McGee hingegen hob interessiert den Kopf, als ich zielstrebig zu Gibbs ging. Sein Stapel war seit gestern weniger geworden und da er keine Anstalten machte, sich um seine eigenen Angelegenheiten zu kümmern, beschloss ich, ihm ein paar meiner Akten unterzuschieben – natürlich ohne dass er etwas davon mitbekam. Ich unterdrückte ein Grinsen, ignorierte meinen Kollegen, der mein Gespräch mit Ziva sicher gebannt verfolgt hatte, auch wenn er sich die Mühe gab, nicht so auszusehen und trat vor Jethro, der noch immer konzentriert in der Akte las, die auf seinem Tisch lag. Seine Stirn war weiterhin ärgerlich gerunzelt, so als ob ihm die Informationen vor ihm nicht gefallen würden. Er hatte seine Lippen verzogen und schien mit seinen Gedanken ganz wo anders zu sein. Ich wusste, er war über irgendetwas wütend, was in mir den Wunsch auslöste, ihn aufzuheitern, egal wie.
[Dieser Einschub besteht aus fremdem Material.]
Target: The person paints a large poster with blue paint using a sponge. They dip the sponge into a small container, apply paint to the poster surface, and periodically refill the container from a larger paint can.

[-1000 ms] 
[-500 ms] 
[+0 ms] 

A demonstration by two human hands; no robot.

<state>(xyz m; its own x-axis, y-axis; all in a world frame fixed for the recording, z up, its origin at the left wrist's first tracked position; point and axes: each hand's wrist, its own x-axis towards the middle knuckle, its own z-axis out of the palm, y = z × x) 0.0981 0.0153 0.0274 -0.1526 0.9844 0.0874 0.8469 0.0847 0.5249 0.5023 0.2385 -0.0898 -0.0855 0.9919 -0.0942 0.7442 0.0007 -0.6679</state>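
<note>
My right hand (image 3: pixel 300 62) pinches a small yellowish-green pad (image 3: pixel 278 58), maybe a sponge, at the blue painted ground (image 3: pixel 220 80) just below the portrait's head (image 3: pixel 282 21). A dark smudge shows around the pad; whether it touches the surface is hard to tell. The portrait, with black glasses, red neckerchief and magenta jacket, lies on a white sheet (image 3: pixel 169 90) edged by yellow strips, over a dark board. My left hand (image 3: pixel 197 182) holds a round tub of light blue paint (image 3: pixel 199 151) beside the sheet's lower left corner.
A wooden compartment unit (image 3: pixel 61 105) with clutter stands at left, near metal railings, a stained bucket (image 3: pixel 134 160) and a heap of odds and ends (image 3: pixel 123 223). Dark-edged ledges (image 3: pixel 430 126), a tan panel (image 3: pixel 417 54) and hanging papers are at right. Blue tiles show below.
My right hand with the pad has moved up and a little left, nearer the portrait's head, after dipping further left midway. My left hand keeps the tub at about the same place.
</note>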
Mit dem Bewusstsein, seinen Zorn eventuell auf mich zu ziehen, sagte ich fröhlich: „Morgen, Boss." Als er meine Stimme vernahm, hob er prompt den Kopf. Seine blauen Augen fanden ohne zu zögern meine und alleine das genügte, um meinen Puls in die Höhe zu jagen – ich vergaß sogar, weshalb ich überhaupt zu ihm gekommen war. Die Kälte des Wetters wurde innerhalb von Sekunden aus meinem Körper vertrieben und angenehme Wärme breitete sich in meinem Inneren aus. Jethro musterte mich, registrierte meine nassen Haare, blieb kurz an meinen Lippen hängen und wandte seine Aufmerksamkeit schließlich dem Gegenstand in meiner Hand zu. Sein Gesichtsausdruck änderte sich von ärgerlich auf erfreut, wobei ich mich unwillkürlich fragte, ob das an mir oder am Kaffee lag, von dem er heute Morgen sicher noch zu wenig zu sich genommen hatte. Ich tippte eher auf das Letztere, wobei ich jedoch hoffte, er würde sich auch über meinen Anblick freuen wie über Koffein.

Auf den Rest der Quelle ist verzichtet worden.